■ MATERIAL PROVIDED:
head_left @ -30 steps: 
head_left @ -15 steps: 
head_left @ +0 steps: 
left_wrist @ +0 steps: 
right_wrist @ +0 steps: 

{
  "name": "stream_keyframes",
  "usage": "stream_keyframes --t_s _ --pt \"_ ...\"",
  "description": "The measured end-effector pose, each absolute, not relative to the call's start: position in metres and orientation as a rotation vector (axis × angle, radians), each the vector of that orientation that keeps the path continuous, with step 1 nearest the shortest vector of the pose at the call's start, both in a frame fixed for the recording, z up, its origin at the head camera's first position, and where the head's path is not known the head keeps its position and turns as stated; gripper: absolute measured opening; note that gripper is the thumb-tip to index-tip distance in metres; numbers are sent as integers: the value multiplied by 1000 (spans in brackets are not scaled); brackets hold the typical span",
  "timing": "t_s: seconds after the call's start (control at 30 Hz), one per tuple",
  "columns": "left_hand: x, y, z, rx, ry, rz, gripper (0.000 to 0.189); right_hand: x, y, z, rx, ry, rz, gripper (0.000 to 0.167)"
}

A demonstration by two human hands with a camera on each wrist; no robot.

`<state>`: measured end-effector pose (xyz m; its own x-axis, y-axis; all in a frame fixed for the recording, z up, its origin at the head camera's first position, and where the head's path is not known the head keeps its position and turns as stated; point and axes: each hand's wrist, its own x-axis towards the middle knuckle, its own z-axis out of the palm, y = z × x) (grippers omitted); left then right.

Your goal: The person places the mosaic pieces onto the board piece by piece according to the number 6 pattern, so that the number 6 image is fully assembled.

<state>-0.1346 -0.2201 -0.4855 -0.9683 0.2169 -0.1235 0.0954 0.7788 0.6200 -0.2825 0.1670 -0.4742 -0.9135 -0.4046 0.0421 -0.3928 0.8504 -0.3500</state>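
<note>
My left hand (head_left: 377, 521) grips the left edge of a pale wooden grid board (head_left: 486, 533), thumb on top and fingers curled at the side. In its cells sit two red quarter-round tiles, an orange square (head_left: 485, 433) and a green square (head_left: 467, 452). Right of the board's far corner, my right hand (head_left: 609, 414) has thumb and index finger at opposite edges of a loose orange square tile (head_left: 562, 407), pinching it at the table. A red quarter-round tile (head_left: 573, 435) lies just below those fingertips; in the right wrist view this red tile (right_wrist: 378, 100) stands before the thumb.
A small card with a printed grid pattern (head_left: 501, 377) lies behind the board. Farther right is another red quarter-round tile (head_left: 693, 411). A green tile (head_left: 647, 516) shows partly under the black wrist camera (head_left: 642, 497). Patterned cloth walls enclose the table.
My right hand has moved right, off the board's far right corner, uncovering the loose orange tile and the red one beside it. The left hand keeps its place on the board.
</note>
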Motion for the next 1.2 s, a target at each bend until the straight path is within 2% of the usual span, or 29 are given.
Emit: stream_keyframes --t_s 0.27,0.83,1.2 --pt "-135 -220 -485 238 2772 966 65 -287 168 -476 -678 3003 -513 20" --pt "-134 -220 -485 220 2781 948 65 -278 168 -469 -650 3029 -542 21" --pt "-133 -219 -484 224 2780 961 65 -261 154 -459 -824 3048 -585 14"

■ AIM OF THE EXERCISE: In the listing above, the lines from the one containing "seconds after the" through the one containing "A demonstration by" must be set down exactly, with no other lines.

■ EXPECTED ANSWER:
  "timing": "t_s: seconds after the call's start (control at 30 Hz), one per tuple",
  "columns": "left_hand: x, y, z, rx, ry, rz, gripper (0.000 to 0.189); right_hand: x, y, z, rx, ry, rz, gripper (0.000 to 0.167)"
}

A demonstration by two human hands with a camera on each wrist; no robot.

The submitted response is complete.